Rabbitte ‘helped draft’ Shatter reply on GSOC

Coalition partner insists Minister involved in drafting the latest Shatter response

Minister for Justice  Alan Shatter TD with Garda Commissioner Martin Callinan.  .Photograph: Brenda Fitzsimons/The Irish Times

Minister for Justice Alan Shatter TD with Garda Commissioner Martin Callinan. .Photograph: Brenda Fitzsimons/The Irish Times


The Labour Party insisted one of its senior ministers had a direct input into Minister for Justice Alan Shatter’s latest response to the Garda Síochána Ombudsman Commission bugging controvery.

Amid growing controvery over Mr Shatter’s handling of the affair, he announced a review, headed by a retired High Coutt judge, into the matter.

Sources said the junior Coalition partner wanted Minister for Communications Pat Rabbitte directly involved in drafting a Government amendment to a Sinn Fein motion on the issue in the Dail last night.

Amid increasing tension between the coalition parties, a Fine Gael source said however that “Everyone contributes on a counter motion.”

The independent investigation into the alleged bugging is to report back to the Oireachtas within two months.

The terms of reference for the investigation, which the Government described as a review, are to be announced later today. It is understood Mr Justice John Cooke, who recently chaired the constituency review of Dáil and European Parliament constituencies, will head up the inquiry.

It will be an informal review and will not be established as a commission for investigation. It is not yet clear if the judge will merely be reviewing documents or if he will be able to call witnesses and carry out interviews.

The Cabinet also decided to refer legislation governing GSOC to the Oireachtas Justice and Defence Committee, which will assess whether it needs to be strengthened.

Taoiseach Enda Kenny, Tánaiste Eamon Gilmore and Mr Shatter have all ruled out an independent investigation in recent days.

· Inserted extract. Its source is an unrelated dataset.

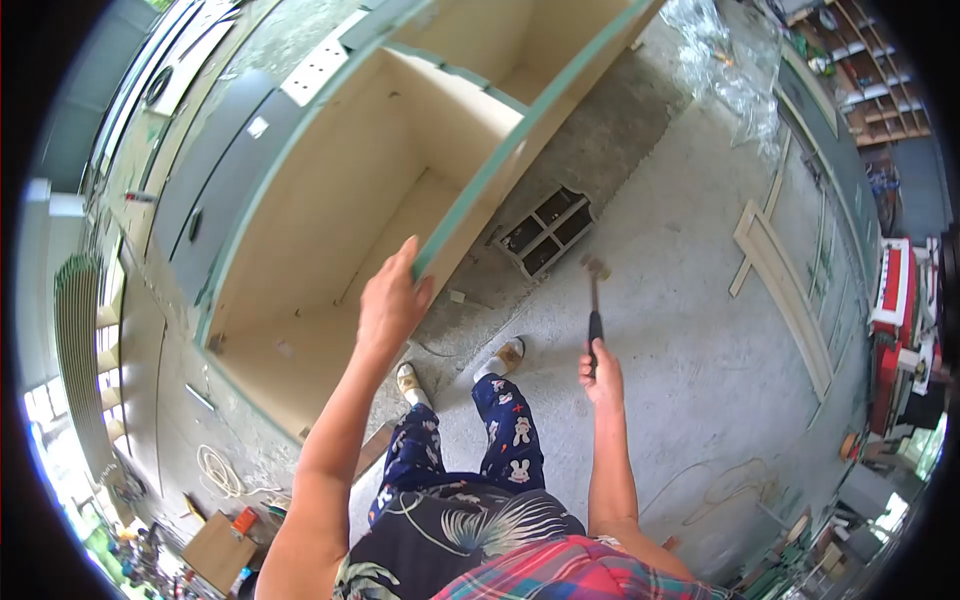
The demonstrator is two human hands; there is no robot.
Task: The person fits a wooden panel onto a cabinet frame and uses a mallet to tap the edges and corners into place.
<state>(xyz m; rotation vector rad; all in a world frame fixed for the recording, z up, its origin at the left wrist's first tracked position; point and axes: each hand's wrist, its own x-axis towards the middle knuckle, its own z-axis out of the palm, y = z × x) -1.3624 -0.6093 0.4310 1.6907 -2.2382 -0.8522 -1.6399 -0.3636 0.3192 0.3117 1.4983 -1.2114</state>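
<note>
A large cabinet carcass point(330, 170) with cream inner panels and green edges stands on the floor at the left, its open side facing up toward me. My left hand point(393, 305) holds the cabinet's near long edge, fingers on the inner side and thumb on the outer side. In my right hand point(602, 374) is a hammer point(595, 325), gripped by its black handle. The hammer's head points away from me over the bare floor, slightly blurred, apart from the cabinet.
A small grey frame with dark panes point(547, 232) lies on the concrete beside the cabinet. Clear plastic wrap point(715, 60) is heaped at the far right. Wooden frame pieces point(785, 290) lie on the right. A coiled cord point(222, 472) is on the floor at the left.
</note>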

While the Government spokesman insisted new information given to Mr Shatter partly prompted the change of course, Labour sources said its ministers became increasingly concerned about the “drip drip” of information emerging on the issue and Mr Shatter’s handling of it.

Sinn Féin had already tabled a private member’s motion in the Dáil calling for an independent inquiry but Labour insisted its input was in the response, or the wording of an amendment to the motion, and the “direction of travel” of the Coalition reaction.

The Labour ministers formed the view at their weekly pre-Cabinet meeting.

“Labour ministers also agreed that Pat Rabbitte and Alan Shatter would draft the Government response to the Sinn Fein private member’s motion,” a source said.

However, a senior Government source insisted Mr Shatter “released his statement, and nobody else”, while Fine Gael sources questioned how strongly Labour had expressed disquiet up to now.

A Government spokesman said Mr Shatter himself acknowledged the need for an inquiry. “Minister Shatter was of the view that less clarity was emerging, not more,” he said, while also adding there is still “no definitive evidence” that the GSOC’s headquarters were bugged.

Speaking last night in the Dáil, Mr Shatter said there is no one more committed than him in maintaining the independence of the GSOC.

He said he had come under “continued political attack” suggesting he undermined the GSOC. However, he said the ongoing controversy and new information received by him warranted “clarity”.

Mr Shatter told the Dáil a “peer review” he commissioned on what happened at GSOC had established that a wi-fi device in GSOC’s offices connecting to an external wi-fi in an action regarded by the UK company Verrimus as suspect, was in fact connecting with the wi-fi in a coffee shop trading in the same building as GSOC and was not a security breach.

However, Mr Shatter made no mention of the conclusions of the review carried out on his behalf in relation to the other two anomalies flagged by Verrimus.

These included the mysterious presence of a UK 3G mobile phone network in tests conducted from GSOC’s offices despite such networks not operating in the Republic.

Verrimus also carried out tests on the office landline of GSOC chairman Simon O’Brien, which concluded it was bugged.